****
Abby is pretty cute, so when we have
visitors at the house, they want to play with her. But with unfamiliar people, Abby is shy and cautious. I joke with these visitors that
the two easiest ways to earn her affection are to pull out food or an iphone.
She will be in your lap in two seconds flat. And on seeing an iphone, she will
ask for pictures, meaning, of her (show or take, your choice). Sometimes this
is cute, and sometimes Abby gets chided for it. She is almost two, so her
parents are teaching her boundaries, and I understand how important that lesson
is. But it’s also just the tiniest bit heartbreaking, because I wonder if
telling her no or redirecting her to ask instead of assume will dampen her
instinct to get what she wants. I admire her focus.
****
Sometimes I get jealous of Abby,
which I know is pretty ridiculous. But let’s be real: the girl stays home every
single day, spends most of her time playing outside and reading, and most of
her trauma is over being forced to eat her egg at breakfast. She also gets a
lot of love. Her mother recognizes that most of Abby’s acting out is resolved
with the reminder that she is loved and safe, and so she shows Abby this with
pats on her back, answers to her cries and questions, and lots of cuddling.
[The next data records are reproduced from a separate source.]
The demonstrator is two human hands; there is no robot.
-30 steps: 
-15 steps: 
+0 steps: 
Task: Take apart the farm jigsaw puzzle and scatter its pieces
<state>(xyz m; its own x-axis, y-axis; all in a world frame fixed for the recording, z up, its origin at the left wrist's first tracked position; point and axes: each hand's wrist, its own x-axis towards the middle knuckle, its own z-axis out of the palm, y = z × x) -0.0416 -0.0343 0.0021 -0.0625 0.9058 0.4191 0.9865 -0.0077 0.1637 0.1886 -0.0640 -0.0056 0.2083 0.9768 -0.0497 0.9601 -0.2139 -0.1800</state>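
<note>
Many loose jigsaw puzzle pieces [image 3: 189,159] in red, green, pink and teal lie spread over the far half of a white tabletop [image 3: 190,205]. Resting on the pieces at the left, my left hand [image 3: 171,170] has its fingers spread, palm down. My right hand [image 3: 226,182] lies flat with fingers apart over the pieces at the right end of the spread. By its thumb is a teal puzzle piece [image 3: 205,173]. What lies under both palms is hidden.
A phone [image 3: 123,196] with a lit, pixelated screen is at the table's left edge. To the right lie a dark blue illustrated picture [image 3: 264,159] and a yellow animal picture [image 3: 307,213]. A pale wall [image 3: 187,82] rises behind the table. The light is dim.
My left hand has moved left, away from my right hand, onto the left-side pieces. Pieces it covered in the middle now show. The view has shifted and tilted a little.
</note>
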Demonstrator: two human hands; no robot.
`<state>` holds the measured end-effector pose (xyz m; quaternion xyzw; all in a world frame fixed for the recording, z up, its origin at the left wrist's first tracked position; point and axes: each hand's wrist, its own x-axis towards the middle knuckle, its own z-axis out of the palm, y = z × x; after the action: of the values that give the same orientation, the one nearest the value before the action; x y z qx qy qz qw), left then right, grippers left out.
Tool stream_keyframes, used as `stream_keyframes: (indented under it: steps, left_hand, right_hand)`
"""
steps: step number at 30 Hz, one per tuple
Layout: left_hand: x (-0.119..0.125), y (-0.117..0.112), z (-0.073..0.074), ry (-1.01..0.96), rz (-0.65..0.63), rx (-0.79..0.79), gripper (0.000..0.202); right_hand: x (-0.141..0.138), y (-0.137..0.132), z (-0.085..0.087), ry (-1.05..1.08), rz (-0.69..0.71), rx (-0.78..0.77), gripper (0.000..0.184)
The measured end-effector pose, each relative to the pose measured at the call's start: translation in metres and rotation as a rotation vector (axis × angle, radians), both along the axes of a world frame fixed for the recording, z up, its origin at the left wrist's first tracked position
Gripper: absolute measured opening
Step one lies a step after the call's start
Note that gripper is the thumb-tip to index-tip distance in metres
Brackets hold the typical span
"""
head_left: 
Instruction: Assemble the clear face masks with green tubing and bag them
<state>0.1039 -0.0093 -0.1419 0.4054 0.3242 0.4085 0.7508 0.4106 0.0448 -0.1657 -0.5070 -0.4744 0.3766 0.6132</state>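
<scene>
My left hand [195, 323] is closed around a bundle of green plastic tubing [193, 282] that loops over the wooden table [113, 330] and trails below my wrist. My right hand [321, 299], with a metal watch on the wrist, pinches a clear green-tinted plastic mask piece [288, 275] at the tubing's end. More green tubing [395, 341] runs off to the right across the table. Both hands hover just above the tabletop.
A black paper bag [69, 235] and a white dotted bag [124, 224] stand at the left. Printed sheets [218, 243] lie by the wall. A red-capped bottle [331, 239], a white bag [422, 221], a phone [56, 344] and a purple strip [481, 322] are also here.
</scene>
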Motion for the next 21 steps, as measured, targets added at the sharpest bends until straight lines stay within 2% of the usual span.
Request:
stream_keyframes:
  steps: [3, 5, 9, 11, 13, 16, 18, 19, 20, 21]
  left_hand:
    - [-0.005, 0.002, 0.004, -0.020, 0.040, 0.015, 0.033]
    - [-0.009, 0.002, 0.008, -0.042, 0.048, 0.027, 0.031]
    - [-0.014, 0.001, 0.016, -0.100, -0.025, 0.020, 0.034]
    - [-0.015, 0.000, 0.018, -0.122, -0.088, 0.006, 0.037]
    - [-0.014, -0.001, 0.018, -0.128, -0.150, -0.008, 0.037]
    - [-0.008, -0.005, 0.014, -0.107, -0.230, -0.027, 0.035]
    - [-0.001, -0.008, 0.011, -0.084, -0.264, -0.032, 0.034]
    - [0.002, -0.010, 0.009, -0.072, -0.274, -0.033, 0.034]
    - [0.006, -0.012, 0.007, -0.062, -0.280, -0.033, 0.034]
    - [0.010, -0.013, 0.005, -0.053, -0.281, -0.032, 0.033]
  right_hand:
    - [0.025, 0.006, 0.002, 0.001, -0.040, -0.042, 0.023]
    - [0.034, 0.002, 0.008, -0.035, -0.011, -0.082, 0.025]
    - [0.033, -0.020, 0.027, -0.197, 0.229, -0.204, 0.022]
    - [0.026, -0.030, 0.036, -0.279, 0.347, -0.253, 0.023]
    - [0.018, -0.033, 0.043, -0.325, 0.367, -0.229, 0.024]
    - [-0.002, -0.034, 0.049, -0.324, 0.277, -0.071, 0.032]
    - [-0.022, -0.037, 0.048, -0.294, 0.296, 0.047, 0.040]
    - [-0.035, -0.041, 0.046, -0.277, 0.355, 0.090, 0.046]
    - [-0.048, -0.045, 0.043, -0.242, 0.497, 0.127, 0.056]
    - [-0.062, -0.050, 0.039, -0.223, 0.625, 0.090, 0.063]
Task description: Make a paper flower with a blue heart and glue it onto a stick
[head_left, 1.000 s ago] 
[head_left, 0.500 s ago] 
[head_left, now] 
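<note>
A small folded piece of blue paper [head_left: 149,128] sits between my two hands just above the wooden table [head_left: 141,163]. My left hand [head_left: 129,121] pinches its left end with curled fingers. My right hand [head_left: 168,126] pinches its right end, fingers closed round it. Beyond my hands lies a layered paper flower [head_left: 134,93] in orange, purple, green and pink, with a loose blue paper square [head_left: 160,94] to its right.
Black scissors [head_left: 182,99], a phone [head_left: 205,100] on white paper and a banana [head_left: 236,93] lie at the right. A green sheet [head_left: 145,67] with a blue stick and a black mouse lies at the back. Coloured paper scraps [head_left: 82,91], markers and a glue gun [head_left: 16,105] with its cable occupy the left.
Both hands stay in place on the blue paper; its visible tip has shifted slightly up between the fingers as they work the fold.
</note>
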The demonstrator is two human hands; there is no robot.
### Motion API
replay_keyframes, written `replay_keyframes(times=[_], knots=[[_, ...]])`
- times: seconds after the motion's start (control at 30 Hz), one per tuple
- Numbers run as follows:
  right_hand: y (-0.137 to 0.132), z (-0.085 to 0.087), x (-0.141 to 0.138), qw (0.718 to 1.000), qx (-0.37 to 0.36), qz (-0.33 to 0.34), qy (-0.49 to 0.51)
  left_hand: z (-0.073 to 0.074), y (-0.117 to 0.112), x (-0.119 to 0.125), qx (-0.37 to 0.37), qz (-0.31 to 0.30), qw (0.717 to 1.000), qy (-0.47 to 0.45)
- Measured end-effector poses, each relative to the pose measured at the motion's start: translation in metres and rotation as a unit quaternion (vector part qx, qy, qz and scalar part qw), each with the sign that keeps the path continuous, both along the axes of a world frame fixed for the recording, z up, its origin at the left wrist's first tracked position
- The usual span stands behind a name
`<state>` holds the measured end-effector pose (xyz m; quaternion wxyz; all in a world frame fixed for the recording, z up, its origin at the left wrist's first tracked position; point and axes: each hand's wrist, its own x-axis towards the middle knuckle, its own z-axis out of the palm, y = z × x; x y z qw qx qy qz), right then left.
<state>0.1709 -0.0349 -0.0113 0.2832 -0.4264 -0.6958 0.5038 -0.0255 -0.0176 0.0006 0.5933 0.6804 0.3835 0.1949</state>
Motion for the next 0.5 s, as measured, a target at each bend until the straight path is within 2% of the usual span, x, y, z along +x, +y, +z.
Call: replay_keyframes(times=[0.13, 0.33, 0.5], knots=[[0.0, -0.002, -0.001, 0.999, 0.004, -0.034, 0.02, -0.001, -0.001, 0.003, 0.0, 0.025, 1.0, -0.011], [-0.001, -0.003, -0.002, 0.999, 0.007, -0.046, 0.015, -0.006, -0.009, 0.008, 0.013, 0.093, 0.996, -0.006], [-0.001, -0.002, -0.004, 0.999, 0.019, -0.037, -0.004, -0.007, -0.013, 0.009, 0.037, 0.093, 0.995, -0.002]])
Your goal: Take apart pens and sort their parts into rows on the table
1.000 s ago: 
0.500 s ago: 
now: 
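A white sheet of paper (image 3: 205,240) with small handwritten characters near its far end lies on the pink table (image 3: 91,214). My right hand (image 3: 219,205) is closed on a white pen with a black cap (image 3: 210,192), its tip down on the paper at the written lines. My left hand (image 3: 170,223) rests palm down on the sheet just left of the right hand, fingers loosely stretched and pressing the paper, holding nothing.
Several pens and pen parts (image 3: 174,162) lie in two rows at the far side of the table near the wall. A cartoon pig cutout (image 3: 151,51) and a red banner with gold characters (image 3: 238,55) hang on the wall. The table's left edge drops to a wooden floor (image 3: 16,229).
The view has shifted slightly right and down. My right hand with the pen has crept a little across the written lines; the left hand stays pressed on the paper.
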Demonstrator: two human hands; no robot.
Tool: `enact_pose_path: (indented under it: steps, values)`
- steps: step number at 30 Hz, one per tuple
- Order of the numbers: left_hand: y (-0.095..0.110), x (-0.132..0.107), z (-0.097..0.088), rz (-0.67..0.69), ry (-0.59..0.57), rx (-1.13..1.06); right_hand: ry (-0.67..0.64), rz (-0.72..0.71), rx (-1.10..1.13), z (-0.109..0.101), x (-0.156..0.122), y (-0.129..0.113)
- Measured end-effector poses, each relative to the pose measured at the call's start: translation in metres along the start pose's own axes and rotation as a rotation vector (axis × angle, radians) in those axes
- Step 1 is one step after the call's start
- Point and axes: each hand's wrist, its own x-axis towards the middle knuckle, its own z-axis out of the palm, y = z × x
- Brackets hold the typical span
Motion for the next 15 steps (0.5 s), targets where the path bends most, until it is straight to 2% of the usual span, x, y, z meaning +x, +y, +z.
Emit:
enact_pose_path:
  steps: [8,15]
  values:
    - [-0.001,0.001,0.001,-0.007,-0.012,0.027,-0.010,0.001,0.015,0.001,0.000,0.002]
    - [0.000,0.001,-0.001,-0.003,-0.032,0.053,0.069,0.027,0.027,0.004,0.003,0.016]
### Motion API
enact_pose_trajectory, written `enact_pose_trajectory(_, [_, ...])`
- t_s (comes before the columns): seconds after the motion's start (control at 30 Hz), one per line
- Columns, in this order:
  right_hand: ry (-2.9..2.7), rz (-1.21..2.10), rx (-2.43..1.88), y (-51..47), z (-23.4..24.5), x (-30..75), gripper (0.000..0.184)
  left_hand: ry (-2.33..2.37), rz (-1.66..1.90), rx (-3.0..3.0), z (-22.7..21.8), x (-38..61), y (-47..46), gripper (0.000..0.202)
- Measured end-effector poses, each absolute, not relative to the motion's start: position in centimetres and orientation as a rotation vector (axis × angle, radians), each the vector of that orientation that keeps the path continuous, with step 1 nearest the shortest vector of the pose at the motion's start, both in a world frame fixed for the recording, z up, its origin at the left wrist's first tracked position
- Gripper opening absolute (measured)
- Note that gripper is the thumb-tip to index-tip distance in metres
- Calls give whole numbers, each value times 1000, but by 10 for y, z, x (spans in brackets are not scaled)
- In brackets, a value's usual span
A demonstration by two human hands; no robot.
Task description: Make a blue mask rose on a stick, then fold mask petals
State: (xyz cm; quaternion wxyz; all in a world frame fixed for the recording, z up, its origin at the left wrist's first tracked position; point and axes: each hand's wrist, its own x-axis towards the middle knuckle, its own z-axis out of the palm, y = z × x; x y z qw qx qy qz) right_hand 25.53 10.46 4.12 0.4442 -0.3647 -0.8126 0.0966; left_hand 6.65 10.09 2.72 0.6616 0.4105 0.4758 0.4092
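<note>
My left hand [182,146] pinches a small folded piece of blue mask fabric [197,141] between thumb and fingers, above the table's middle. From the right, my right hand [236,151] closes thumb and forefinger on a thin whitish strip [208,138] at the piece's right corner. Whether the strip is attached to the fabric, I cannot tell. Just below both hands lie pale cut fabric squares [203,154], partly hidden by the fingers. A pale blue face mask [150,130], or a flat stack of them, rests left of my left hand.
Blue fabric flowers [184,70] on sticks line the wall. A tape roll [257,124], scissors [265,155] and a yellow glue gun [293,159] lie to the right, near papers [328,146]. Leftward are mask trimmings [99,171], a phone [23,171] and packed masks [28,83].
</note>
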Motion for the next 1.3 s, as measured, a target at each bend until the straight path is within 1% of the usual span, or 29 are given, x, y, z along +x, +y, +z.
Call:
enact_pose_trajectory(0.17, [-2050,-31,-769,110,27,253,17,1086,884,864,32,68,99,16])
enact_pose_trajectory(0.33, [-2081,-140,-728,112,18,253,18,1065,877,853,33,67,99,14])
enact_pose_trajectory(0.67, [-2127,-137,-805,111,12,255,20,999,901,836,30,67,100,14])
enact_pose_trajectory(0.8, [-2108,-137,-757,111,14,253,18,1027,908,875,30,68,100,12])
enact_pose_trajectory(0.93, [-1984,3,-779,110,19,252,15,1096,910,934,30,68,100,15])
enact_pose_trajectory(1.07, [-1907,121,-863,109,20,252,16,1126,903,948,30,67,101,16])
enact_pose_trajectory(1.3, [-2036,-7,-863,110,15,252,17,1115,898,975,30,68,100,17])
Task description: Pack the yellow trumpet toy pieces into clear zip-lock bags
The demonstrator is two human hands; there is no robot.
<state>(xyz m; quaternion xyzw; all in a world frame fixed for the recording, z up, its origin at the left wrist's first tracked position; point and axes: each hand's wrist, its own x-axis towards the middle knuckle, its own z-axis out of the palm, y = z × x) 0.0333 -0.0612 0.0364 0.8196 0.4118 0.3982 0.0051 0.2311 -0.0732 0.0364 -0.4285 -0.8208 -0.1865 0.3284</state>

Adults don’t get too much of this kind of treatment, though I think a lot of us
(and I really mean me) could benefit from it. I’m afraid to admit this,
wondering if I’m psychically stuck at age 2 and Abby will soon surpass me in
maturity. But I’m already taking cues from her, so I guess not much would
change.
Love this...can totally relate to the jealousy piece. I'm stuck on the part about teaching Abby boundaries. I struggle with that so much, especially with Natalie. I feel like I'm constantly telling her no...I fear too what message this is sending. I love all that you're learning from Abby's presence in your life!